Dans cette affaire, la requérante avait déposé un dossier de déclaration préalable portant sur la réalisation d’une clôture. Dans le cadre de l’instruction de la déclaration préalable, le maire a demandé la communication de pièces complémentaires. La requérante a alors formé un recours devant le tribunal administratif tendant, d’une part, à l’annulation de la demande de pièces complémentaires et, d’autre part, à se voir reconnaître le bénéfice d’une décision tacite de non opposition à la déclaration préalable ou d’enjoindre au maire de lui délivrer cette décision. Le tribunal administratif a annulé la demande de pièces complémentaires et a rejeté les autres conclusions de la requérante.

La requérante a alors décidé de contester le jugement du tribunal administratif. Cette contestation a donné lieu à la décision dont fait l’objet cet article.

Le Conseil d’Etat admet tout d’abord la recevabilité du recours pour excès de pouvoir contre la demande de pièces complémentaires. Il estime que la demande de pièces complémentaires faisant naître une décision tacite de refus en l’absence de production des pièces demandées constitue une décision faisant grief.
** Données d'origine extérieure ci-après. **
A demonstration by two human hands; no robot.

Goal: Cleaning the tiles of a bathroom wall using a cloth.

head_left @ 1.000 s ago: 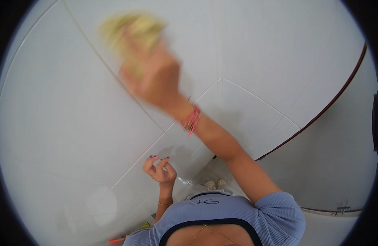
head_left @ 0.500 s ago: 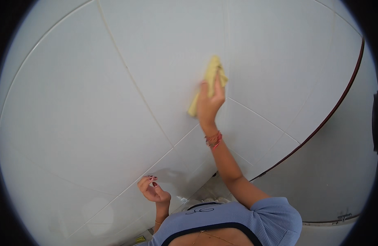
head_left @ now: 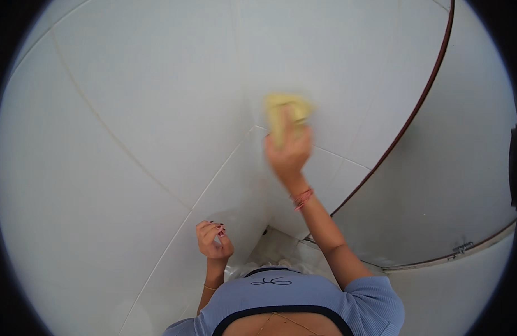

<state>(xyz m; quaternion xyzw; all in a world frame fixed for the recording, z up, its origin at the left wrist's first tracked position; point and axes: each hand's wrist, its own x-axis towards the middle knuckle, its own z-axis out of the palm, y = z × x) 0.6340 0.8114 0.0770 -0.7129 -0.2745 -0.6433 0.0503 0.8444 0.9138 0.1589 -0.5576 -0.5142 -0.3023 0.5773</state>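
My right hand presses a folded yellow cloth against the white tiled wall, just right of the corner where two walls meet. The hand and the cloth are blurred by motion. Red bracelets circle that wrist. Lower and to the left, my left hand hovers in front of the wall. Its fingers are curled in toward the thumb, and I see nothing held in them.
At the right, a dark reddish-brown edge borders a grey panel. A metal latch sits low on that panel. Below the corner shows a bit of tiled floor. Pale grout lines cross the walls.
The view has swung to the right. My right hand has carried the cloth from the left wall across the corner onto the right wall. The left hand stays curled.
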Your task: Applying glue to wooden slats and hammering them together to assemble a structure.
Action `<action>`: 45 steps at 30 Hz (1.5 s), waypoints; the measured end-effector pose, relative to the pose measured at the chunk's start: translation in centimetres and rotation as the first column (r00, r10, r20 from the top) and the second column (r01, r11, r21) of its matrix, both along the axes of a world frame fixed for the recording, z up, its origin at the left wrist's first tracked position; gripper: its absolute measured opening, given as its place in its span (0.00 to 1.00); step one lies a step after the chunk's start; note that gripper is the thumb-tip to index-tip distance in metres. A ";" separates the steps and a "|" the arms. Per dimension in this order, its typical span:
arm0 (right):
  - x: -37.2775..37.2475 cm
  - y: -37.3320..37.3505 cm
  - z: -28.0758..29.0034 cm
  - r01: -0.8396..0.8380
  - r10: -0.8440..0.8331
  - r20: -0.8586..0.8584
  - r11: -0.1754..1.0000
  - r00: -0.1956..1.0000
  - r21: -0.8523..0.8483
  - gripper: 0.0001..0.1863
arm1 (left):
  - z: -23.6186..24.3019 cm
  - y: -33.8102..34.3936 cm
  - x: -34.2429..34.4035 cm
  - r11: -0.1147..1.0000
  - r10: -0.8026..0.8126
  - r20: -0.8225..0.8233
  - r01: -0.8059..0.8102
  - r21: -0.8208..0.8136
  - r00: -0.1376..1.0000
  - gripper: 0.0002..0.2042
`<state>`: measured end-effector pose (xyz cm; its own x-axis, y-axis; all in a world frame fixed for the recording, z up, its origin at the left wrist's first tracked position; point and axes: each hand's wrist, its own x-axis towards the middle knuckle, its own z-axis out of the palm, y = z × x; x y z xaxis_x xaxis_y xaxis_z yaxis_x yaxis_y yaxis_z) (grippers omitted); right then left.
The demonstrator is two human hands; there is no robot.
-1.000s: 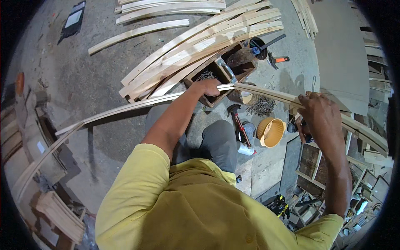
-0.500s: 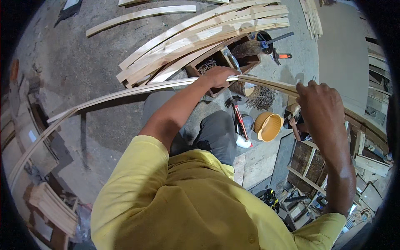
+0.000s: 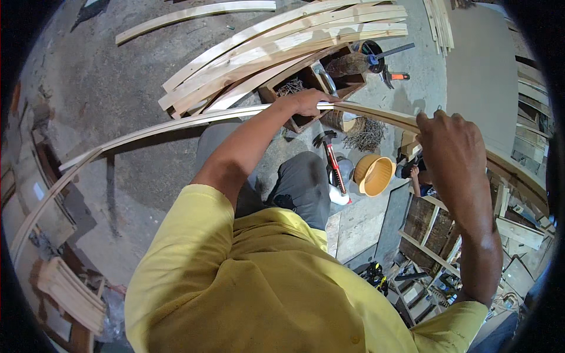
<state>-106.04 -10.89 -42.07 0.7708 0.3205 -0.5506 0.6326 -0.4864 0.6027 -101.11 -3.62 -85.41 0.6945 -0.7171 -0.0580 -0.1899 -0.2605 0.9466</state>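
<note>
A long, thin, pale wooden strip [image 3: 194,120] bows across in front of me, doubled in layers toward its left part. My left hand [image 3: 307,102] grips it near the middle, index finger stretched along the top. Just right of those fingers the wood turns browner, with a visible line between the two shades; I cannot tell whether it is one piece or two. My right hand [image 3: 452,138], knuckles up, is wrapped round this browner length of wooden strip [image 3: 376,114]. Its fingertips are partly hidden. The wood runs on past both hands toward the picture's edges.
Curved wooden boards [image 3: 282,47] lie stacked beyond a wooden box [image 3: 303,79] holding nails. By my knees are a claw hammer [image 3: 334,162], a nail heap [image 3: 365,135] and an orange basin [image 3: 376,176]. An orange-handled hammer [image 3: 399,76] lies farther off. Another person [image 3: 416,176] shows beyond my right wrist.
The whole view has shifted slightly. Both hands keep their hold on the wooden strip at nearly the same places.
</note>
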 end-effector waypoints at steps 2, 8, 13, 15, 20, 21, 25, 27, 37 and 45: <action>0.1 0.3 0.0 0.027 -0.027 -0.010 1.000 1.000 0.014 0.04 | -0.1 -0.1 0.1 1.000 -0.021 -0.048 0.021 0.001 0.999 0.41; 0.4 1.0 -0.1 0.048 -0.048 -0.011 0.998 0.999 -0.037 0.08 | 0.3 0.4 0.1 0.999 -0.022 0.020 0.023 -0.040 1.000 0.42; 0.5 1.3 0.0 0.065 -0.066 -0.014 0.997 0.998 -0.042 0.09 | 1.0 0.8 0.2 0.997 -0.065 0.007 0.066 -0.029 0.998 0.43; 0.6 1.2 0.0 0.060 -0.060 -0.017 0.997 0.998 -0.041 0.09 | 1.2 0.8 0.3 0.996 -0.086 -0.024 0.085 -0.018 0.996 0.43; 0.6 0.9 -0.2 0.029 -0.029 0.004 0.999 1.000 -0.040 0.08 | 0.8 0.7 0.5 0.994 -0.102 -0.029 0.100 -0.049 0.994 0.44; 0.7 0.8 -0.3 0.026 -0.026 0.009 0.999 1.000 -0.042 0.07 | 0.7 0.6 0.6 0.993 -0.116 -0.064 0.114 -0.030 0.991 0.44; 0.8 0.7 -0.3 0.029 -0.029 0.006 0.999 1.000 -0.017 0.03 | 0.0 0.2 1.0 0.988 -0.148 -0.179 0.153 0.017 0.973 0.45; 0.8 0.6 -0.3 0.025 -0.025 0.008 1.000 1.000 -0.002 0.03 | -0.4 0.0 0.9 0.987 -0.153 -0.207 0.161 0.023 0.966 0.46; 0.7 0.8 -0.2 0.025 -0.024 0.002 1.000 1.000 -0.016 0.03 | -0.7 -0.4 1.2 0.981 -0.183 -0.243 0.193 0.019 0.953 0.46; 0.6 0.8 -0.3 0.018 -0.018 0.004 1.000 1.000 0.005 0.04 | 0.0 -0.1 1.3 0.969 -0.201 -0.321 0.236 0.072 0.925 0.46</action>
Il donne ensuite des précisions sur les conséquences de l’annulation d’une demande de pièces complémentaires.

On peut rappeler que les dispositions du code de l’urbanisme prévoient qu’à défaut de notification d’une décision expresse dans le délai d’instruction d’une déclaration préalable, c’est-à-dire un mois, le silence gardé par l’autorité compétente vaut décision de non-opposition à la déclaration préalable (article R. 424-1 du code de l’urbanisme).

Dans l’hypothèse où le service instructeur invite le déclarant à fournir des pièces obligatoires, celui-ci a un délai de trois mois pour produire les pièces manquantes. En l'absence de production des pièces, la demande fera l’objet d’une décision tacite d’opposition (article R. 423-39 du code de l’urbanisme).

L’annulation de la demande de pièces complémentaires entrainant sa disparition rétroactive, la requérante estimait qu’était en conséquence née une décision de non-opposition tacite à la déclaration préalable.

Néanmoins, le Conseil d’Etat affirme que « lorsqu’une décision de demande de pièces complémentaires a été annulée par le juge de l’excès de pouvoir, cette annulation contentieuse ne rend pas le demandeur titulaire d’une décision implicite de non-opposition ».

Il explique ainsi que l’annulation de la demande de pièces complémentaires ne fait pas disparaître la décision tacite d’opposition née de l’absence de production des pièces complémentaires (article R. 423-39 du code de l’urbanisme). Ainsi, un recours contre la décision tacite d’opposition est nécessaire pour que le juge puisse prononcer son annulation par voie de conséquence de l’annulation de la demande complémentaire.

Il précise néanmoins « que, toutefois, le pétitionnaire peut confirmer sa demande auprès de l’autorité compétente sans avoir à reprendre l’ensemble des formalités exigées lors de l’instruction de la demande initiale ; que l’autorité compétente dispose alors d’un délai d’un mois à compter de cette confirmation pour se prononcer sur la demande et, le cas échéant, retirer la décision tacite d’opposition ; qu’à défaut de notification d’une décision expresse dans ce délai, le silence gardé par l’autorité compétente donnera naissance à une décision de non-opposition à la déclaration préalable valant retrait de la décision implicite d’opposition ».

En l’espèce, il constate que la décision implicite de refus de la déclaration préalable née trois mois après la demande de pièces complémentaires n’a pas été attaquée. Il invite alors la requérante à confirmer sa demande auprès du service instructeur.